··· Stored data ···

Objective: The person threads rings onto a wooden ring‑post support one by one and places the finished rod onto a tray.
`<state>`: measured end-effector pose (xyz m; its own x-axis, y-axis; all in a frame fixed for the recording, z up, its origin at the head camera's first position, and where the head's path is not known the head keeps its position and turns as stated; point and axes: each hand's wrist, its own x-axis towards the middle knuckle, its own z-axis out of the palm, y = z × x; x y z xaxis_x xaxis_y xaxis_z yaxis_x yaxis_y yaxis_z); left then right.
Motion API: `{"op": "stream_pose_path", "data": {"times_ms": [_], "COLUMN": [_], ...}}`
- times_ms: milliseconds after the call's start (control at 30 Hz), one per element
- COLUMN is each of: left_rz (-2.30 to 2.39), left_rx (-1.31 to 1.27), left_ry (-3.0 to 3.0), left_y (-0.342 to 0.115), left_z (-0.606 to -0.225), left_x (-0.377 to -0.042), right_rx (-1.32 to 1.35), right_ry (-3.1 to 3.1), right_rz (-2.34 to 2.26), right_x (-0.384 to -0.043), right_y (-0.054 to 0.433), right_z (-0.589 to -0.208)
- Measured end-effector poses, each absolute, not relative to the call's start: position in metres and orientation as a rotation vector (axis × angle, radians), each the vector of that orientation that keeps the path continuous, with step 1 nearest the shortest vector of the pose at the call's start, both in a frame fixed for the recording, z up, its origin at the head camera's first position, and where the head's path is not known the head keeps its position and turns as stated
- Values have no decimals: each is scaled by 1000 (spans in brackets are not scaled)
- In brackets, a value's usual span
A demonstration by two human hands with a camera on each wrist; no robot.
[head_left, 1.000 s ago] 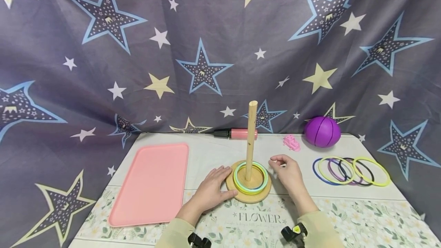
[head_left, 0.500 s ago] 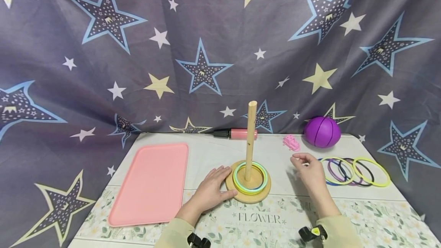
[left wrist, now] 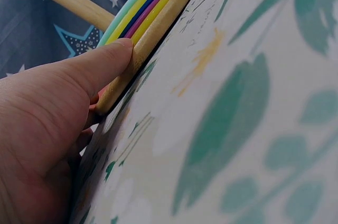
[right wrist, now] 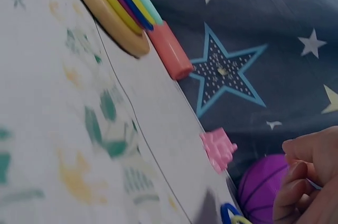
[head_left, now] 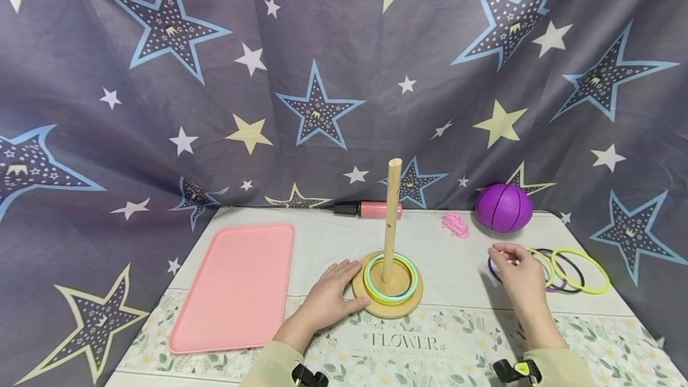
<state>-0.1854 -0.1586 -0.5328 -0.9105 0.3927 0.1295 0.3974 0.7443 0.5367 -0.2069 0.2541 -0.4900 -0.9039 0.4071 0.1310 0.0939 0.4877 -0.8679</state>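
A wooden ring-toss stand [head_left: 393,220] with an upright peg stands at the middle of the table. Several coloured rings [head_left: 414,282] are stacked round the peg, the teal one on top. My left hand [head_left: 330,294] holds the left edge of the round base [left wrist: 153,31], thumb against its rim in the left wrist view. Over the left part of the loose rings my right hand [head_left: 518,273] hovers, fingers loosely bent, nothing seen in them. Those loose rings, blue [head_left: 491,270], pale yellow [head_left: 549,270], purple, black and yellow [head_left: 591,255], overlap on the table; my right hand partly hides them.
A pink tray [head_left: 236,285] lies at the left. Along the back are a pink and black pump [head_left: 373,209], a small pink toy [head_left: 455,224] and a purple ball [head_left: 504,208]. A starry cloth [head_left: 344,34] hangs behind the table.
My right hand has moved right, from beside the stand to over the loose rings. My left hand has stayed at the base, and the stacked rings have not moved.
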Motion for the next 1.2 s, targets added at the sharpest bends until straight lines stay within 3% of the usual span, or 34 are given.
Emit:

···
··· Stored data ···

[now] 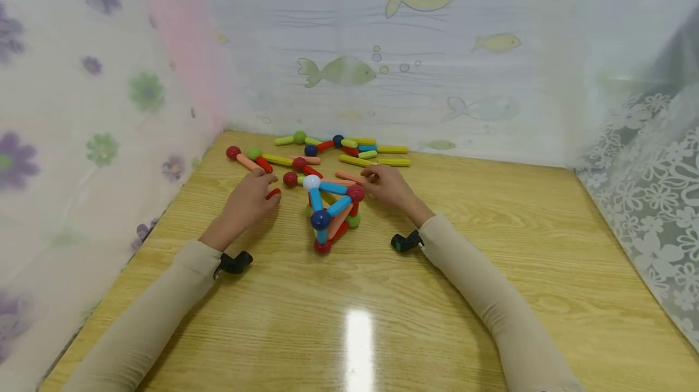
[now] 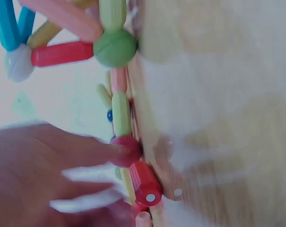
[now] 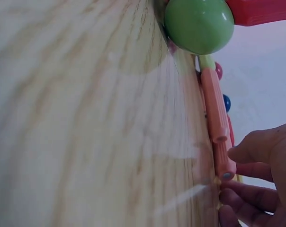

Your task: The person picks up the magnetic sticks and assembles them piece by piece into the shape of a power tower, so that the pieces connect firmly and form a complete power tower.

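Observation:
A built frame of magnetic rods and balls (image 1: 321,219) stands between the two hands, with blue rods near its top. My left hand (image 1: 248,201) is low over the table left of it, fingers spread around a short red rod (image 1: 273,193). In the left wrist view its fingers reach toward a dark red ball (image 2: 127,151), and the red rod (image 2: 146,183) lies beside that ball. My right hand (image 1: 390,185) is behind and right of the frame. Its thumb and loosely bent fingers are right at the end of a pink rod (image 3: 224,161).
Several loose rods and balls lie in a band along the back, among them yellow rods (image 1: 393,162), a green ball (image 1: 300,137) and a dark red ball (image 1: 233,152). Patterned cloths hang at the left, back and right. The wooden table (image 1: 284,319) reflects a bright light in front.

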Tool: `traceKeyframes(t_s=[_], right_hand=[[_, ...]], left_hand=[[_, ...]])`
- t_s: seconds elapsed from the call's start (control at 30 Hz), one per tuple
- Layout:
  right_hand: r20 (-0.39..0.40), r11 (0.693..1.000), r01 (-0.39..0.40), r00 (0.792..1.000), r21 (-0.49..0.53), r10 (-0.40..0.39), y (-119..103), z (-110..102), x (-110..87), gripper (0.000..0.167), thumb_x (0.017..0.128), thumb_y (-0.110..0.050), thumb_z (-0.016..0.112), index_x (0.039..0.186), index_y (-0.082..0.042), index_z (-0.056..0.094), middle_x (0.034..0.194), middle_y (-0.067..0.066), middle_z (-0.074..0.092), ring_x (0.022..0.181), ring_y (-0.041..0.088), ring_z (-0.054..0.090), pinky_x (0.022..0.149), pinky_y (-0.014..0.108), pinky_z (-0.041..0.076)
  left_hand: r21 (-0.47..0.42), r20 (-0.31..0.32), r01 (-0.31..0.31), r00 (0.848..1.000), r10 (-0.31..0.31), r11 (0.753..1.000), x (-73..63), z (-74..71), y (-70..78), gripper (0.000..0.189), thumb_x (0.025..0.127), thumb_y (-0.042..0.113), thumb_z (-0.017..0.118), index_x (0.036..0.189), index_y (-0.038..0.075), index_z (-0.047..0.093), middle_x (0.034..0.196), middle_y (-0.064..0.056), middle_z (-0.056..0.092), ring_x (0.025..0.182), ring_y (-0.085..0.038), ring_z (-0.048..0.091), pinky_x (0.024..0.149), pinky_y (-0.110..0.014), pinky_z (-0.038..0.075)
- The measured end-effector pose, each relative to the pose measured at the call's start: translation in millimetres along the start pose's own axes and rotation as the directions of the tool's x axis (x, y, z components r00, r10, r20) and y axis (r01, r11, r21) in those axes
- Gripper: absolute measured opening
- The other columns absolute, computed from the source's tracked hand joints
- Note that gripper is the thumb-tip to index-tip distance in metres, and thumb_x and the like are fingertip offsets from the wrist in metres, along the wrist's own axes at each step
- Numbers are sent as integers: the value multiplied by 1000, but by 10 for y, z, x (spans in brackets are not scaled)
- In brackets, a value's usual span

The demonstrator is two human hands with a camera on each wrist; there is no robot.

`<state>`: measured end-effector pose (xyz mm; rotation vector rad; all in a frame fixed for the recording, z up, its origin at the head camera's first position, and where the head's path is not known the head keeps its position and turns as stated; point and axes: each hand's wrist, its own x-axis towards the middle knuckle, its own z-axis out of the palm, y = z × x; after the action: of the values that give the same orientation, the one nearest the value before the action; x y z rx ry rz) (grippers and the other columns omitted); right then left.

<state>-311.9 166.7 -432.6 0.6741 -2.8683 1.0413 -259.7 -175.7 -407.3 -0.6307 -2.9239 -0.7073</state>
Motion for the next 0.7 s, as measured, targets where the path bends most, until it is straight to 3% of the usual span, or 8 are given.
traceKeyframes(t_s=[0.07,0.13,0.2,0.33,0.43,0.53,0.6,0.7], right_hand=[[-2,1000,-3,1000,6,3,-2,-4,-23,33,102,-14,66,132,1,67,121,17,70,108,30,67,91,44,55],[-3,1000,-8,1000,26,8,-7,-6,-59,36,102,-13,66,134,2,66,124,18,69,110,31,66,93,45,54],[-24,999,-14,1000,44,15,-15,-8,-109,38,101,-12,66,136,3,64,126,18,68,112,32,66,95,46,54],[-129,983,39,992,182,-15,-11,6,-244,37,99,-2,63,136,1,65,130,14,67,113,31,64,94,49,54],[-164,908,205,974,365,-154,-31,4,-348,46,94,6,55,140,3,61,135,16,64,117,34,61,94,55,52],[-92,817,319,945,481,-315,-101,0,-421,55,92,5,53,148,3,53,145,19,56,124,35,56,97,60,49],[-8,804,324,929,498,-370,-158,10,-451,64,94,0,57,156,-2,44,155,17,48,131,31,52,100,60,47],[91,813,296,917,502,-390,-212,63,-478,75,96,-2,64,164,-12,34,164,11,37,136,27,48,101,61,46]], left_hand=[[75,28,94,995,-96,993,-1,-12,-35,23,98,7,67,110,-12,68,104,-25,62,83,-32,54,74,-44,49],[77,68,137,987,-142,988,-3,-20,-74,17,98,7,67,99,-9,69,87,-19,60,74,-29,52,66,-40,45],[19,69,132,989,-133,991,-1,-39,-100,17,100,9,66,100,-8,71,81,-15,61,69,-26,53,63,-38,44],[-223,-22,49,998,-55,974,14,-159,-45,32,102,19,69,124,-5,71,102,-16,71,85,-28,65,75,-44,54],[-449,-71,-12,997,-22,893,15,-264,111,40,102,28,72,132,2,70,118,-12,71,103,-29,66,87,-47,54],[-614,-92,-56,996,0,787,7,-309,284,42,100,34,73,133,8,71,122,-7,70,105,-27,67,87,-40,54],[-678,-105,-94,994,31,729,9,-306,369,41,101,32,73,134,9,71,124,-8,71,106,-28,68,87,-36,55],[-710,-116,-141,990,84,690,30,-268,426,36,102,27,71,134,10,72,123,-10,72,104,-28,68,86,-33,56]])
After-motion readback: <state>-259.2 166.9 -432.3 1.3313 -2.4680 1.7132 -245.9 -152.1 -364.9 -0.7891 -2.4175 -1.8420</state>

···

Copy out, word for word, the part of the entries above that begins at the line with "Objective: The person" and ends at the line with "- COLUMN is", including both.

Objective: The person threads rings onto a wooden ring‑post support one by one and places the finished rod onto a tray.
`<state>`: measured end-effector pose (xyz m; its own x-axis, y-axis; all in a frame fixed for the recording, z up, its origin at the head camera's first position, and where the head's path is not known the head keeps its position and turns as stated; point and axes: each hand's wrist, its own x-axis towards the middle knuckle, its own z-axis out of the palm, y = z × x; x y z xaxis_x xaxis_y xaxis_z yaxis_x yaxis_y yaxis_z); left then right.
Motion API: `{"op": "stream_pose_path", "data": {"times_ms": [_], "COLUMN": [_], ...}}`
- times_ms: milliseconds after the call's start (control at 30 Hz), one per element
- COLUMN is each of: left_rz (-2.30 to 2.39), left_rx (-1.31 to 1.27), left_ry (-3.0 to 3.0), left_y (-0.342 to 0.115), left_z (-0.606 to -0.225), left_x (-0.377 to -0.042), right_rx (-1.32 to 1.35), right_ry (-3.1 to 3.1), right_rz (-2.34 to 2.26), right_x (-0.384 to -0.043), right_y (-0.054 to 0.433), right_z (-0.589 to -0.208)

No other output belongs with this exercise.